13. The above discussion of the evidence on record brings us to the evidence of Investigating Officer (PW11). What is to be noted in the evidence of PW11 is that on receiving the FIR from PW1, he came to the house of the accused and found, in fact, the dead body of the wife of the accused lying on her bed under a mosquito net with her back resting on the bed and the neck of the deceased bore black marks resembling strangulation. It is also in the evidence of PW 11 that the back of the dead body bore Injury marks, which could have been caused by lathi and the neck bore finger prints. The investigating officer has proved Ext-3 as the inquest report. This inquest report, we find, mentions as follows:

The dead body is lying on the bed with mosquito net and facing towards sky and direction north to south side.

Now I asked the staff to open the mosquito net and covered by blanket. I opened the blanket from deceased and found wearing one blouse and open chest and wearing one brown colour rnekhela and found half necked dead body. The legs are straight and hands also found straight and half close. The eyes found closed, mouth is disconnected and nose found clear. The left side hand of and right side hands are found. On my checking the net is found black mark and suspected to be pressing and deceased woman is suspected to be pregnancy on her. The room is found dark so I asked my party to bring out from the room for outside.

Now I checked the dead body from head to foot and found in the black mark on neck. I over turned the dead body and checked and found there are multiple injuries on the back side and suspected to be assaulted with lathi on the back side of the body. The deceased woman is bearing medium long and black hair. Again I overturned the dead body and checked properly and found injury on the neck and back side of the deceased woman. The deceased woman wearing only one mekhela and one blouse which are disorder, During overturn and checking to the dead body found injury as mentioned above. I checked the anus and vagina and found clear.
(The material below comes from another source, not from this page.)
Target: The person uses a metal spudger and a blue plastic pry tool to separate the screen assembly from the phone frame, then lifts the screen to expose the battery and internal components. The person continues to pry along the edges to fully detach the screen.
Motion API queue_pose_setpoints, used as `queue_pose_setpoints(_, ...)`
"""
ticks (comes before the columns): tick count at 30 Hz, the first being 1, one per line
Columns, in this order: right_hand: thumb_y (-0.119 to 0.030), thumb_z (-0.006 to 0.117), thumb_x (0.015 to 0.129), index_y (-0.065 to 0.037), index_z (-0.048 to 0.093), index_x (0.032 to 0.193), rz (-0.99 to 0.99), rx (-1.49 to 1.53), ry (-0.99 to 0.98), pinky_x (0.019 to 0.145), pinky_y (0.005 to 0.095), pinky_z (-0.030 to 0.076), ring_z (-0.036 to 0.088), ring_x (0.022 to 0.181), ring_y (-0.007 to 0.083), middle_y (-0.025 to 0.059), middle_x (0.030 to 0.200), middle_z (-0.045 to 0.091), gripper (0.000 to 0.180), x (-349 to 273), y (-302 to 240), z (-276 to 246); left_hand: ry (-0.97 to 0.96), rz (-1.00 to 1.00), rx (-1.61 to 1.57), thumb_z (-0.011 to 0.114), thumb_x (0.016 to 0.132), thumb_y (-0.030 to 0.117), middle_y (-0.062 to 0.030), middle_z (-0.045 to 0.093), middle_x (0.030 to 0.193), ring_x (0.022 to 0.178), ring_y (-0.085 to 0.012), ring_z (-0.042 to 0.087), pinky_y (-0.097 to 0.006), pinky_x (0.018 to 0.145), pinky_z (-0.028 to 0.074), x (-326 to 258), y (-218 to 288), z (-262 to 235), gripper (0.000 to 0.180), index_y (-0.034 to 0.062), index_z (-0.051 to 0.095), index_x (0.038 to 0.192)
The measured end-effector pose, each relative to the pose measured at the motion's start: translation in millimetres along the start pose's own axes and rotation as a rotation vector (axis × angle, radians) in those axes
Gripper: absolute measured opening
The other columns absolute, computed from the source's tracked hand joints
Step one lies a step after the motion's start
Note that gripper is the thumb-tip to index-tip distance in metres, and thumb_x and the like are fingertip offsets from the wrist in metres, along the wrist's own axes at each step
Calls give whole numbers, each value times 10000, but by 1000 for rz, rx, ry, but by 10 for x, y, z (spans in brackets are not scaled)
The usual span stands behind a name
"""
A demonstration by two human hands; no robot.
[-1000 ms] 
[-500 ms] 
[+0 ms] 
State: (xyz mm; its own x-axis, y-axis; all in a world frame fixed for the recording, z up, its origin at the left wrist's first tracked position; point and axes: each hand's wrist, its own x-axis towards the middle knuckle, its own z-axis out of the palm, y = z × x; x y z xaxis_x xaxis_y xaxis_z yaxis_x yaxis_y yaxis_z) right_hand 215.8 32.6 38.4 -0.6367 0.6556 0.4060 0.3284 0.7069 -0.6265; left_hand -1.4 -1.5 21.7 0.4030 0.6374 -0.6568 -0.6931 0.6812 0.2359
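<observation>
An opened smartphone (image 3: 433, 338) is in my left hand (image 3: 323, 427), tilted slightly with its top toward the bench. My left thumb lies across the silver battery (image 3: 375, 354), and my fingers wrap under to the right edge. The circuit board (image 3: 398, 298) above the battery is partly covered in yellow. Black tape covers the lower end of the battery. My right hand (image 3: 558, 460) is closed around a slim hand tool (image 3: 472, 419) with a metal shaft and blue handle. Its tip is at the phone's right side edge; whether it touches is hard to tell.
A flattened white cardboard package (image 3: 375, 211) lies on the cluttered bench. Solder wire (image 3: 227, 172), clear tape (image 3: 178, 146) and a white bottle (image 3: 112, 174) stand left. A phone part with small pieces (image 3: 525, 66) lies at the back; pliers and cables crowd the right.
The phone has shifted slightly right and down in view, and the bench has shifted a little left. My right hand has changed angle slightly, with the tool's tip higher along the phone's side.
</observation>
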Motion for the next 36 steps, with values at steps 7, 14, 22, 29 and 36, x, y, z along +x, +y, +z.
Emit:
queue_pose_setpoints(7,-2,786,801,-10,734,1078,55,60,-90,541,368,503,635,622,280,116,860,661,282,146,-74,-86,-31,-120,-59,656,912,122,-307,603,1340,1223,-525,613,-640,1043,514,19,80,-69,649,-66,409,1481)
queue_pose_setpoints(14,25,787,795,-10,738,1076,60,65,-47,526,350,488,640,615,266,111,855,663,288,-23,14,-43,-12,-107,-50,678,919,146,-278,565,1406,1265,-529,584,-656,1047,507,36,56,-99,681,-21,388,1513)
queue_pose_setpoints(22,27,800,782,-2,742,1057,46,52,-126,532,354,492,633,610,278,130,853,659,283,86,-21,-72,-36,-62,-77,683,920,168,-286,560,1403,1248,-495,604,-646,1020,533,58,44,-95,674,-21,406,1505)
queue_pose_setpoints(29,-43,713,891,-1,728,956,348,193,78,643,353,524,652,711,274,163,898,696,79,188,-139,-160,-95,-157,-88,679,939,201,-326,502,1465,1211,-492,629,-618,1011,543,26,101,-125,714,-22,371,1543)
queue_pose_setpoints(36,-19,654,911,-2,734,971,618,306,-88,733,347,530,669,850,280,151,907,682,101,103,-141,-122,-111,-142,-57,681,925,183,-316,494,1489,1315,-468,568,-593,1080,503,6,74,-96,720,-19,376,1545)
14. We have closely scrutinized the cross-examination of the Investigating Officer (PW11) by the defence and what becomes glaringly noticeable to our eyes is that this witness’s findings, as deposed to by him arid also as mentioned in his inquest report, remained wholly undisputed by the defence. The evidence of the Investigating Officer, thus, lends support to the medical evidence on record given by PW 5 and makes it more than abundantly clear that Bibha Saikia was mercilessly assaulted, beaten and, then, throttled to death and that the bruises found around her neck were merely superficial in nature and that it was as a result of fracture of the bones of the neck, caused by throttling, and not strangulation, that the said deceased met with her death. This inference gets strengthened from the fact that no ligature mark was found around her neck indicating that the deceased had not strangulated herself to death nor was her death suicidal.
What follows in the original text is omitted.